El cabo segundo Álex Salazar agonizaba cuando el general director de Carabineros dijo con energía “¡Basta ya!”. Expresó una emoción: la justificada indignación de sus subalternos, el abandono a que son sometidos por las autoridades. Quiso alzar la voz para dar ánimo a los que exponen su vida y aceptan, como condición para portar su emblema, el dolor irreparable de la muerte. Por su exclamación de hombre de bien fue tratado de deliberante, citado para ser amonestado y advertido de que podía ser objeto de castigo. Cabizbajo y triste por el trato, a la salida del pomposo Palacio de Gobierno se enteró de que el carabinero Salazar había fallecido.
Nos llegó una carta de un policía anónimo, que rindió un homenaje a sus compañeros. “Vestimos el uniforme de la tela más simple”, escribió. Y luego añadió: “llevamos un escudo que hemos conseguido con esfuerzo y sacrificio.
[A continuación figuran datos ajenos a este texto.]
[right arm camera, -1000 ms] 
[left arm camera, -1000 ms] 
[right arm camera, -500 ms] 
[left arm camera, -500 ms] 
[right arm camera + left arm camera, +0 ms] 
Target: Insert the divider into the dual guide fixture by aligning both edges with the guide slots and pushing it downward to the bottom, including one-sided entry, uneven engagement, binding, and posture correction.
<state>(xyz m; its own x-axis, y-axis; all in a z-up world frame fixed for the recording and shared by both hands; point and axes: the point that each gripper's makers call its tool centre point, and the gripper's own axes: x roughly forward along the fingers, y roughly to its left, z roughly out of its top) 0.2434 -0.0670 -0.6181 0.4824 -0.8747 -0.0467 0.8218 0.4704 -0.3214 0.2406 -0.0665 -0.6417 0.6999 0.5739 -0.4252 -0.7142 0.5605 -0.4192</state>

En esto, somos privilegiados”. Su privilegio y mayor orgullo consiste en servir a las personas. Por eso, los homenajes se reservan para su muerte, cuando son mártires. Claro, porque lo normal es que ayer o poco antes, ese carabinero consolara a una familia mutilada, auxiliara en un parto callejero, subiera a la montaña nevada a rescatar a un excursionista perdido, o sencillamente fuere el hombre de verde que ayudara a cruzar la calle. Cosas simples. Nunca, que se sepa, un carabinero es llamado para recibir un gesto que lo consuele a él como persona por sus temores y riesgos. Lo que vemos, en cambio, es que conoce la cara menos amable de muchos, autoridades y políticos, quienes se felicitan a sí mismos cuando sus trabajos salen bien, y los hunden con su desprestigio y el de la institución cuando algo sale mal.
Los homenajes póstumos alumbran pasajeramente la historia de un carabinero muerto en su trabajo. Debe ser asesinado vilmente para que los focos sean llamativos. Allí nos enteramos de las circunstancias, de la mujer que deja sola y de sus mocosos hijos aferrados a su falda. Ella siempre dice ante las cámaras que diariamente se preguntó si al final de la jornada él iba a volver a su casa. Algo así también ocurre a una carabinera. Su condición de esposa, madre o hija debe aterrarla de solo pensar que ese día un delincuente o una turba podría atacarla o asesinarla. Por ejemplo, María Hernández y Abigail Aburto. Dos mujeres a quienes feroces delincuentes trataron de matar, incendiándolas, durante el furioso “estallido” del 2019.
Los carabineros, hombres y mujeres, no nos recuerdan su labor ni pretenden dar lecciones de humildad, ni de sacrificio y valentía. Breant Rivas, Samuel Tiznao, David Florido, Eric Friz, Carlos Retamal. Solo los llamamos mártires.
Como ciudadano, estoy bien servido y de sus nombres no me acuerdo. Son hombres y mujeres cuyo uniforme es de la tela más simple.